İnşaat bu ülkenin büyüme araçlarından birisi ama ülkenin büyümesini inşaatın üzerine inşa ettiğinizde yarın sıkıntı çok büyük. Ben inşaat malzemesi boya anlamında toptan dağıtım yapıyorum. 200 müşterim varsa 20 tanesi işi bıraktı inşaata başladı. Çünkü bakıyor ki büyük paralar var bu işlerde. Kolay para var, doğru değil inanın. İnşaat sektörü bu ülkenin büyüme lokomotiflerinden biri ama her şey inşaat sektörü üzerine olmaz. Bu ülke ihtiyacı olan üretim.

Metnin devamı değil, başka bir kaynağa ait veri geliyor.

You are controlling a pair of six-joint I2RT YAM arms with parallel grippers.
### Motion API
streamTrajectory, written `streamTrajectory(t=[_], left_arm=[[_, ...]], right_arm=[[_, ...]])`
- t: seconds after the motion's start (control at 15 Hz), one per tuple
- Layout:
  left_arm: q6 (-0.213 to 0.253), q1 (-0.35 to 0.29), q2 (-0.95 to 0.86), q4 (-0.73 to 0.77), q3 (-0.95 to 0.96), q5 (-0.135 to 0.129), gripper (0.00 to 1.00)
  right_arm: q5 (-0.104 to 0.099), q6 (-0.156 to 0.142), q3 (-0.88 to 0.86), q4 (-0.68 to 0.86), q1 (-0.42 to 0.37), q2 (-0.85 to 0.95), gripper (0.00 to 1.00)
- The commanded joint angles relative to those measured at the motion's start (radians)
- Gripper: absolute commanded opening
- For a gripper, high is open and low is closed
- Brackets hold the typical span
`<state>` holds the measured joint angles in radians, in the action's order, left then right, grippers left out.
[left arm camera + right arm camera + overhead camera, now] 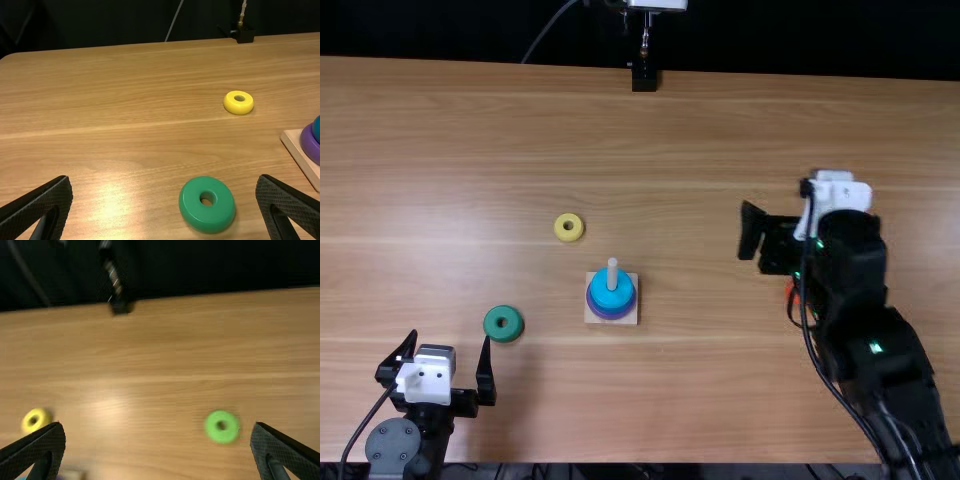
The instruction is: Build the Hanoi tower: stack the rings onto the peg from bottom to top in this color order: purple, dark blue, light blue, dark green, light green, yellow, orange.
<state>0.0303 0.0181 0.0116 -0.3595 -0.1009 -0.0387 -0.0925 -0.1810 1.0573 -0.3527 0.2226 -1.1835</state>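
Note:
My left gripper [450, 340] stands open at the lower left, beside the dark green ring [504, 323]; in the left wrist view my left gripper [164, 177] has that ring [207, 205] just ahead. Over the right side is my right gripper [770, 235], and in its wrist view my right gripper [158, 425] is open, with the light green ring [222, 426] nearer one fingertip. The wooden base [627, 318] holds a purple ring [610, 313] below a bright blue one [611, 292], the peg [612, 268] rising above. A yellow ring [569, 227] lies behind the base.
An orange-red piece [792, 292] is partly covered by the right arm. A black stand [644, 76] is at the far edge of the table [660, 130].

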Motion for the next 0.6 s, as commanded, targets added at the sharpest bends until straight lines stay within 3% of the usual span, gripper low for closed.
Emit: streamTrajectory(t=[0.0,0.2,0.27,0.53], left_arm=[[0.018,-0.001,-0.012,-0.086,0.101,-0.018,1.00],[0.018,0.000,-0.012,-0.086,0.101,-0.018,1.00],[0.018,-0.001,-0.012,-0.086,0.101,-0.018,1.00],[0.018,-0.001,-0.012,-0.086,0.101,-0.018,1.00]], right_arm=[[-0.016,0.058,-0.120,0.109,-0.049,0.117,1.00],[-0.016,0.142,-0.330,0.317,-0.158,0.291,1.00],[-0.016,0.153,-0.388,0.326,-0.189,0.343,1.00],[-0.014,0.150,-0.605,0.326,-0.210,0.677,1.00]])
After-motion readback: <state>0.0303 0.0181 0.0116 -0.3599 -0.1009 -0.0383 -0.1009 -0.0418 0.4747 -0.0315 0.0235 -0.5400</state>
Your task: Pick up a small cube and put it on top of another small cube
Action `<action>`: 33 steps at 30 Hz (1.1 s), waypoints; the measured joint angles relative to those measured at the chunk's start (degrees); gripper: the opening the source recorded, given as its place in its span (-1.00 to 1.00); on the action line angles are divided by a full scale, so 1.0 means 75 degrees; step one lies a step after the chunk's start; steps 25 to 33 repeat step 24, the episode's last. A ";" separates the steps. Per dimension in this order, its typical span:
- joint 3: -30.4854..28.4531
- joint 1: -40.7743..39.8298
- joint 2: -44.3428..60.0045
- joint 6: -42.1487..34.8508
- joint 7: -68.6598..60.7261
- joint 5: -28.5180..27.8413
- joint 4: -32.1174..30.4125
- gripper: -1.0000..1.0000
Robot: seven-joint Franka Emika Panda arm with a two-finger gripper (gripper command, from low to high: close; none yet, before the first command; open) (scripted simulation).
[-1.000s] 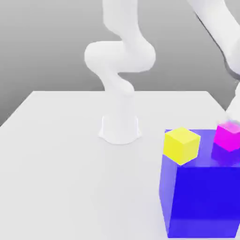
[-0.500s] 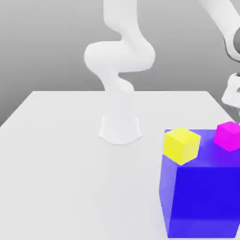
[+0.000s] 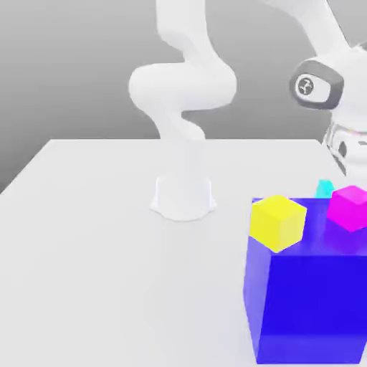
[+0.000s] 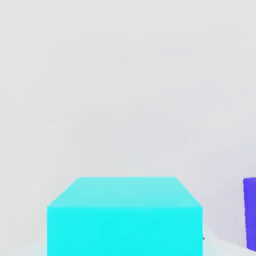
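While the white robot arm (image 3: 183,86) rises from its round base on a pale table (image 3: 93,236), its upper links curve across to the exterior view's right, where the wrist hangs above a big blue block (image 3: 308,301). On the block's top sit a yellow cube (image 3: 278,222), at the corner nearer the arm's base, and a magenta cube (image 3: 350,208) further toward the exterior view's right, the two apart from each other. A sliver of the small cyan cube (image 3: 325,188) peeks out just behind the magenta cube, below the wrist. In the hand view that cyan cube (image 4: 125,217) looms very close, one flat face square to the camera and its top face level, so it sits straight rather than tilted; as a cube it has no long axis. The claw is pinched narrow, apparently gripping the cyan cube, though the fingers themselves are hidden. An edge of the blue block (image 4: 249,212) shows beside the cube.
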 joint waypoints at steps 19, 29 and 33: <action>0.1295 -0.1863 0.1563 0.2876 0.3667 -0.1741 -0.1065 1.00; 0.1295 -0.1863 0.1563 0.2876 0.3667 -0.1741 -0.1065 1.00; 0.1295 -0.1863 0.1563 0.2876 0.3667 -0.1741 -0.1065 1.00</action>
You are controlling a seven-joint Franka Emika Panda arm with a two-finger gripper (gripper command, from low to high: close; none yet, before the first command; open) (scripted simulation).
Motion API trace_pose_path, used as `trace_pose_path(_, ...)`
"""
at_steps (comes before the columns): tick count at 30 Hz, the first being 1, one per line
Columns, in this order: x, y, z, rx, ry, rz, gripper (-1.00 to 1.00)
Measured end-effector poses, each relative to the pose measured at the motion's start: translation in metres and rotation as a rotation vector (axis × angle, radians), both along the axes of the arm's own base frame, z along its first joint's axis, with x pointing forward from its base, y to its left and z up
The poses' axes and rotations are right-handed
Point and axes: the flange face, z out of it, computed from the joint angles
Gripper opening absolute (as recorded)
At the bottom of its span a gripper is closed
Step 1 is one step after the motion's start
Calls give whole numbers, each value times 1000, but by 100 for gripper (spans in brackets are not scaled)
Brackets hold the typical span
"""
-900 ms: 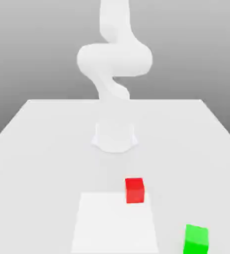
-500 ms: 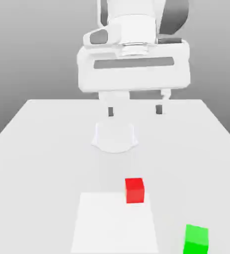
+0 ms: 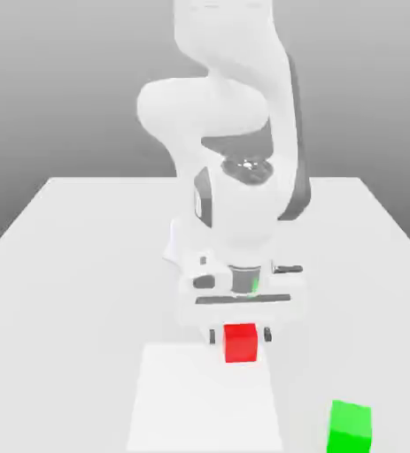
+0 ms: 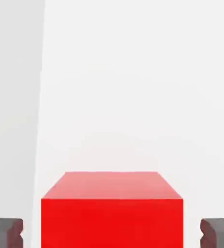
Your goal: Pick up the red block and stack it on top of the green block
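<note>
The green block (image 3: 350, 426) sits at the surface's (image 3: 66, 292) near edge, toward the exterior view's right. Farther in, the unmarked red block (image 3: 240, 342) rests mid-surface, between the spread fingers (image 4: 7, 231) of the released end effector (image 3: 240, 335), gaps either side.

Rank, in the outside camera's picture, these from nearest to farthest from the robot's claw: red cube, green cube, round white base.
1. Red block: between the gripper fingers.
2. Round arm base: behind the gripper.
3. Green block: toward the exterior view's lower right.
</note>
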Motion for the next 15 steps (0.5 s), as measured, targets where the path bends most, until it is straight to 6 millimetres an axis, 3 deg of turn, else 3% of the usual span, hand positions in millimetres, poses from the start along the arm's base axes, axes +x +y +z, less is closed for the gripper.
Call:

Sayın Cumhurbaşkanımız çıktı, ‘yatay mimari’ dedi, ne kadar doğru bir cümle. Bizim ATO binasının önceki projesi için 2 tane kule yapmışlar. Biz o projeyi değiştirdik. Bugünkü programımızda fırsat bulursak Cumhurbaşkanımız Recep Tayyip Erdoğan’a da anlatacağız. Büyükşehir Belediye Başkanımızla da görüştük, bunun öncesinde iznimiz yoktu şimdi inşallah o işi de çözüyoruz. Selçuklu mimarisi tarzında yatay mimari olarak bir bina yapmayı planlıyoruz. Birilerinin yatay mimari konusuna örnek olması lazım, inşaallah biz örnek olacağız.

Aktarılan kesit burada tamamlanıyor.